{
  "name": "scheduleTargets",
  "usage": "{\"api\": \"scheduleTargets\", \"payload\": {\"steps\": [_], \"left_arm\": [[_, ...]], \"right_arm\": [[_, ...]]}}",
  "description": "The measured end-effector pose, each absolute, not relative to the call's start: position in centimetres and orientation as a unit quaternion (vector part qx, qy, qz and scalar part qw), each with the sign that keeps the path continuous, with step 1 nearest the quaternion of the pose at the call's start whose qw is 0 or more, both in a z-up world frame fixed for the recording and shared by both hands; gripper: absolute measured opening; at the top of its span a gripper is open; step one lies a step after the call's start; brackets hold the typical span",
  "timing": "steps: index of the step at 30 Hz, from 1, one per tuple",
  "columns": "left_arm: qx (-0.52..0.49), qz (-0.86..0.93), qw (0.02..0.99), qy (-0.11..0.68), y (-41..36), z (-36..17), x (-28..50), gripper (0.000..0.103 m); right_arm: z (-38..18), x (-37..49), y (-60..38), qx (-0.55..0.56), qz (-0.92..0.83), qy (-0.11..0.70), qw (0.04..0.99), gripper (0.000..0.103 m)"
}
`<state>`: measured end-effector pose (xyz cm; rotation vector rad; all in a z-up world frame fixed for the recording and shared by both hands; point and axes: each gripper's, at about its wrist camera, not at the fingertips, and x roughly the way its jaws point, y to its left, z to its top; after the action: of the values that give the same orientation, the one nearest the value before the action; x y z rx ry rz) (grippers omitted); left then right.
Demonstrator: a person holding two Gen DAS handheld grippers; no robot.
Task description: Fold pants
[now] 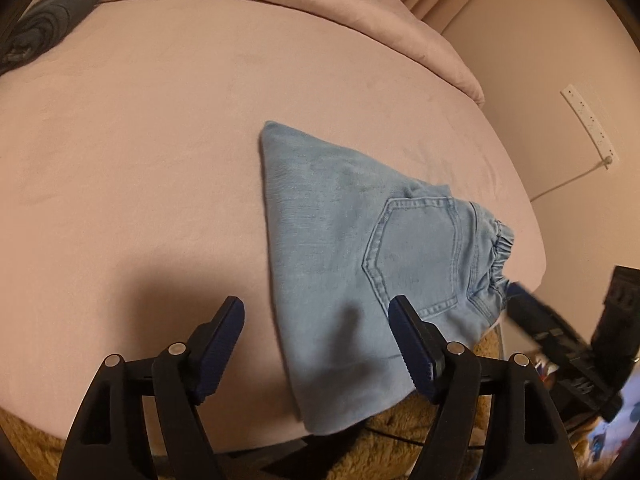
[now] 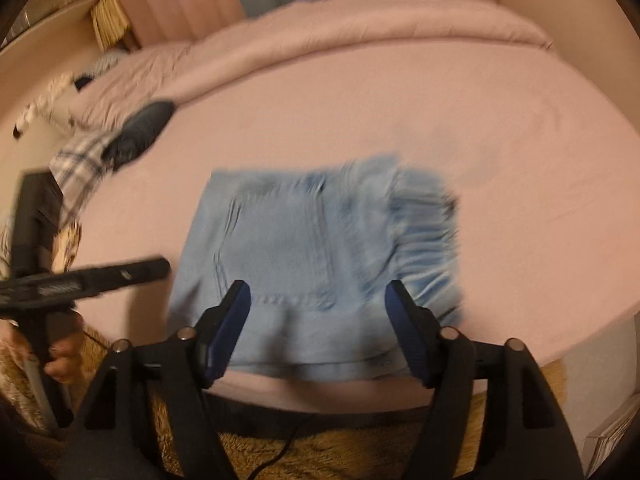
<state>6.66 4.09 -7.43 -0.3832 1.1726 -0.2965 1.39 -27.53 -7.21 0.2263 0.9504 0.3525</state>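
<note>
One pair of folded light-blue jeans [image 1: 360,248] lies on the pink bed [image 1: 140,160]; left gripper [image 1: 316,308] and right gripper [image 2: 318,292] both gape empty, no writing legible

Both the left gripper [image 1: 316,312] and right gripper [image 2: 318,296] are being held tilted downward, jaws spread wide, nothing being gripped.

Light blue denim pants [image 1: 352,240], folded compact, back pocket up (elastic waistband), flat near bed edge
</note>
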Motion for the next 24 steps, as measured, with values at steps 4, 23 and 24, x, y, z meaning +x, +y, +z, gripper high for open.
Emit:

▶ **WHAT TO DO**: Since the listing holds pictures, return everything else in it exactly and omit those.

▶ **RESULT OF THIS TASK**:
{
  "name": "scheduleTargets",
  "usage": "{\"api\": \"scheduleTargets\", \"payload\": {\"steps\": [_], \"left_arm\": [[_, ...]], \"right_arm\": [[_, ...]]}}",
  "description": "The measured end-effector pose, each absolute, not relative to the call's start: position in centimetres and orientation as a unit quaternion (vector part qx, qy, qz and scalar part qw), each with the sign that keeps the path continuous, with step 1 nearest the quaternion of the pose at the call's start whose qw is 0 or more, both in a z-up world frame fixed for the recording and shared by both hands; gripper: absolute measured opening; at the top of its span a gripper is open; step one lies a step after the call's start; brackets hold the typical span",
  "timing": "steps: index of the step at 30 Hz, from 1, one per tuple",
  "columns": "left_arm: qx (-0.52..0.49), qz (-0.86..0.93), qw (0.02..0.99), qy (-0.11..0.68), y (-41..36), z (-36..17), x (-28..50), gripper (0.000..0.103 m); right_arm: z (-38..18), x (-37..49), y (-60..38), qx (-0.55..0.56), qz (-0.92..0.83), qy (-0.11..0.70), qw (0.04..0.99), gripper (0.000..0.103 m)"
}
`<state>`: measured end-effector pose (xyz cm; rotation vector rad; all in a z-up world frame fixed for the recording and shared by both hands; point and axes: each gripper's, at about its wrist camera, not at the fingertips, and x roughly the way its jaws point, y to its left, z to its top; after the action: of the values that give the same orientation, the one nearest the value before the action; x y z rx ry rz) (grippers omitted); left then right.
Demonstrator: a person holding two Gen DAS handheld grippers; no robot.
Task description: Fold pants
[now] 
[now] 
<state>6.66 4.09 -7.43 -0.3832 1.1726 -0.2965 1.39 -27.53 -7.21 0.2263 0.9504 0.3525</state>
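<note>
One pair of folded light-blue jeans [image 1: 360,248] lies on the pink bed [image 1: 140,160]; left gripper [image 1: 316,308] and right gripper [image 2: 318,292] both gape empty, no writing legible

Both the left gripper [image 1: 316,312] and right gripper [image 2: 318,296] are being held tilted downward, jaws spread wide, nothing being gripped.

Light blue denim pants [image 1: 352,240], folded compact, back pocket up (elastic waistband), flat near bed edge
</note>
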Motion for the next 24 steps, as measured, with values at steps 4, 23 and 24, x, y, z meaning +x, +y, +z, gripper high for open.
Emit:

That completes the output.